Friday, March 23, 2007

Fahrenheit 451 by Ray Bradbury


Fahrenheit 451
Ray Bradbury

Year: 1951
190 pp.

Rating: 4.5




I cannot believe I haven't read this book before. It deserves its "classic" status and should be read by all. This book is scary. Really. Scary. It is similar to 1984--a picture of what society could become if we let it.

Montag is a fireman who doesn't put out fires, he starts them. He burns books and the houses that contain them. His wife Mildred watches and listens to "the wall" all day, basically a huge screen TV. Almost all of the city dwellers are TV zombies, and then when they're not watching "the wall", to make themselves feel better they go out and ride their cars at dangerously high speeds. Most are on any number of pills.

Montag doesn't notice anything is wrong with his life until he meets 17 year-old Clarisse, his next door neighbor. She is different. She notices things he doesn't notice. Her family actually talks to each other. She is happy and asks him if he is. He says he is, but later at home admits to himself he isn't. He starts to question himself why, and from there he changes his life completely.

A quote that stood out because of its resemblance to today:

"I'm afraid of children my own age. they kill each other. Did it always use to be that way? My uncle says no. Six of my firends have been shot in the last year alone. Ten of them died in car wrecks. I'm afraid of them and they don't like me because I'm afraid. My uncle says his grandfather remembered when children didn't kill each other. But that was a long time ago when they had things different. They believed in responsibility, my uncle says. Do you know, I'm responsible. I was spanked when I needed it, years ago. And I do all the shopping and housecleaning by hand."

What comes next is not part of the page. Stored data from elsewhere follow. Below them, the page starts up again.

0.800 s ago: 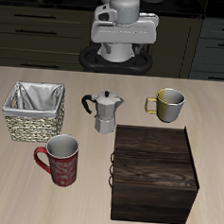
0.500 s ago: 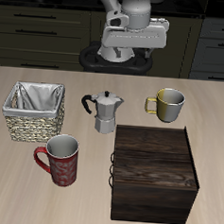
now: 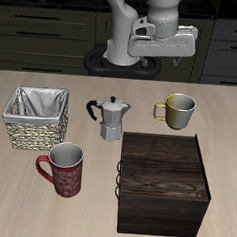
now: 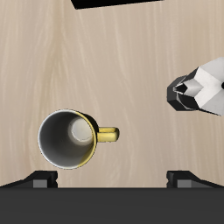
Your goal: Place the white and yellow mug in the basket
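Note:
The white and yellow mug (image 3: pixel 177 110) stands upright on the table, beside the moka pot and behind the dark wooden box. In the wrist view the mug (image 4: pixel 68 138) shows from above, with its yellow handle pointing toward the moka pot. The wicker basket (image 3: pixel 35 118) with its pale cloth lining stands on the far side of the moka pot from the mug. My gripper (image 3: pixel 165 56) hangs high above the table's back, behind and above the mug. In the wrist view the gripper (image 4: pixel 112 179) has its fingertips (image 4: pixel 39 179) wide apart and holds nothing.
A grey moka pot (image 3: pixel 111 118) stands between basket and mug; it also shows in the wrist view (image 4: pixel 199 87). A red patterned mug (image 3: pixel 64 170) stands in front of the basket. A dark wooden box (image 3: pixel 164 182) fills the front of the table, in front of the mug.
My gripper has swung sideways from above the middle of the table's back to above the white and yellow mug's side. Nothing on the table has moved.

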### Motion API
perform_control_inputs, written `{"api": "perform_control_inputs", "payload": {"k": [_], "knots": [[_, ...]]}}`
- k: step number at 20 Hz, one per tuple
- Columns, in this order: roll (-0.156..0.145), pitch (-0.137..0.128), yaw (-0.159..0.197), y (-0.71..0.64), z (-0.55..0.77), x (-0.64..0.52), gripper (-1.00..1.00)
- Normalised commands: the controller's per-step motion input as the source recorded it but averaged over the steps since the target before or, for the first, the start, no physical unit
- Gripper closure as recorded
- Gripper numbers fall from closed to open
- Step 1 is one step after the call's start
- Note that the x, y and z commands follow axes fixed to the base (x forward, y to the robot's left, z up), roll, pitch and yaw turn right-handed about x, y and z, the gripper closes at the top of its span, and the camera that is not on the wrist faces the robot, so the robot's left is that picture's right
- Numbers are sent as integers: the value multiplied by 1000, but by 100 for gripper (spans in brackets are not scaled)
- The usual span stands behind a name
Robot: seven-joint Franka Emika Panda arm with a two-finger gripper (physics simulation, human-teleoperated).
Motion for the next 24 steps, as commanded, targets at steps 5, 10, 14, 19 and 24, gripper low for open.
{"api": "perform_control_inputs", "payload": {"k": [5,10,14,19,24], "knots": [[-6,-21,-29,64,-159,-142,-100],[18,-7,-25,51,-246,-43,-100],[-22,-16,-24,-5,-186,70,-100],[-5,24,-29,96,-324,19,-100],[2,24,-43,124,-348,-96,-100]]}}
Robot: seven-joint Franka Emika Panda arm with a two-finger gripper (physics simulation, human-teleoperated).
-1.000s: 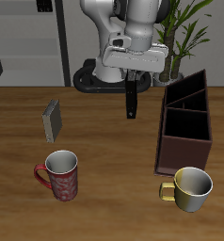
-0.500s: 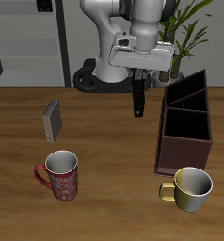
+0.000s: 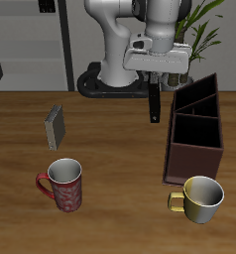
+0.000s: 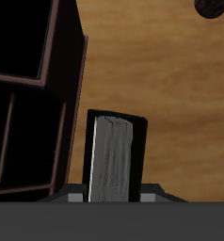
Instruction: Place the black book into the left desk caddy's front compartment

A world where all people do is watch TV and become progressively more violent. A world where books and ideas are "dangerous". A world where "happiness" is supreme, but no one is happy. A very scary world indeed.

6 comments:

Headmistress, zookeeper said...

I agree that this is a must-read. So much is really applicable to our time.
I have never forgotten the point that the chief makes about how the censorship didn't come first- what happened first is that people just stopped reading books.

Kevin S. said...

I am presently reading this book. Like you, I don't know how I managed to live this long without having read it.

Thanks for the review.

lifelongreader said...

A cracking read - should be read by anyone who likes books. I particularly loved the end of his book - the community, very clever idea.

Chris said...

Same here! I read this book for the Banned Books challenge as well and was so surprised that I hadn't read this yet. It was a great book! My first Bradbury...looking forward to more of his books.

lifelongreader said...

In light of this - check out this story from CNN - spooky!

Anonymous said...

I will have to read the books you have been reviewing...This one especially. Aunt TB told me about your reviews because I told her since JS has been deployed, I have read more books in 2 months than I ever did in a year (sadly...I am a light reader). What I wanted to comment on is...have you ever read Atlas Shrugged by Ayn Rand?? It is a long read (1168 pgs)...but a good tale of giving it to Big Brother.